May
08
Posted on 08-05-2005
Filed Under (life) by tarachell on 08-05-2005

it was a good Saturday. I had lots of things (too many in such a short amount of time) to do, so it flew by (as always). Dave was with me basically all weekend. I could really get used to that - guess it’s a good thing we’re getting married after all. =)

went to a concert at Taylor on Saturday night, after a busy day of running errands - grocery shopping, cleaning the kitchen, starting the paperwork for our new apartment in Gas City (what an awful town name to lay claim to!), etc. the concert was… long. generally, I very much enjoy concerts, but I’m discovering that I don’t really enjoy “Philharmonic” concerts. the Indianapolis Philharmonic Orchestra can’t tune their violins, so every piece is torture. I don’t care how good you are technically; if you can’t tune, go back to high school. the Marion Philharmonic Orchestra stays in tune pretty decently, but they program horribly and are very pompous for the size of their organization.
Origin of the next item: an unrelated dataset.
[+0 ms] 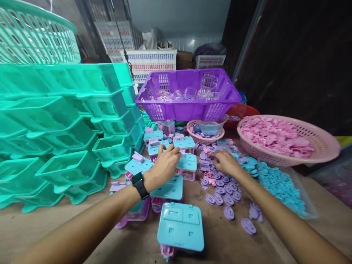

this concert we went to was disorganized, to put it politely. the program order was bad to start off with, but they switched it up without telling the audience. so… while some of us know the difference between Mozart and Bernstein within the first couple of bars, quite a few people had no idea they weren’t listening to the Mozart as the concert opened. then, and here’s the kicker, they didn’t tell the soloist for a piano concerto that they were changing the program order, so they had to call for her from the stage. she was a sophomore in college who’d won the annual concerto competition. I’d have been a wreck had it been me, but she had *remarkable* composure considering the situation in which she was placed.

so. the program order was written as this:

  1. a Mozart symphony
  2. Bernstein’s Chichester Psalms (a remarkable piece)
  3. intermission
  4. a Beethoven piano concerto
  5. Faure’s Requiem (7 movements)

they played:

  1. the Bernstein
  2. the Beethoven (after screeching from the stage for the soloist)
  3. intermission
  4. the Mozart
  5. the Faure

they should have played:

  1. the Beethoven - because it was a cute, shortish good opening piece for a symphony concert - something you’d expect to hear at a symphony, and it would have settled folks into the concert nicely. and also, the soloist was a talented, pretty college girl, which gets the attention of about half the audience from the get-go. =)
  2. the Faure - because it’s slow, LONG, and very static. how to explain… it’s like watching the water on a lake shore, on a nice calm day. there’s movement, but it’s very much an ebb and flow and doesn’t change much in volume or pitch. Faure composes like impressionists paint - blurry and atmospheric. this piece makes a HORRIBLE concert closer because it lulls you into a semiconscious listening state and will NEVER get your orchestra any kind of ovation, let alone a standing one.
  3. intermission - to give the audience time to get re-invigorated for the exciting remainder of the concert. it’s too bad they couldn’t throw the intermission between movements of the Faure. =)
  4. the Mozart - in much the same way as the Beethoven would make a good concert opening, this would have been a good start to the second half.
  5. the Bernstein - this was such an exciting piece! there was so much rhythmic diversity and crazy hard intervals that you couldn’t *help* sitting up straighter. it’s pefect for a closer because people are energized by the 20th century rhythm and harmony and energy of this piece.

Marion Phil, you need to hire me to approve your concerts from now on. because I’m not going to another one as badly organized as this one unless you twist my arm, you twits. you should have asked Al Harrison what to do before you let him go to his son’s graduation.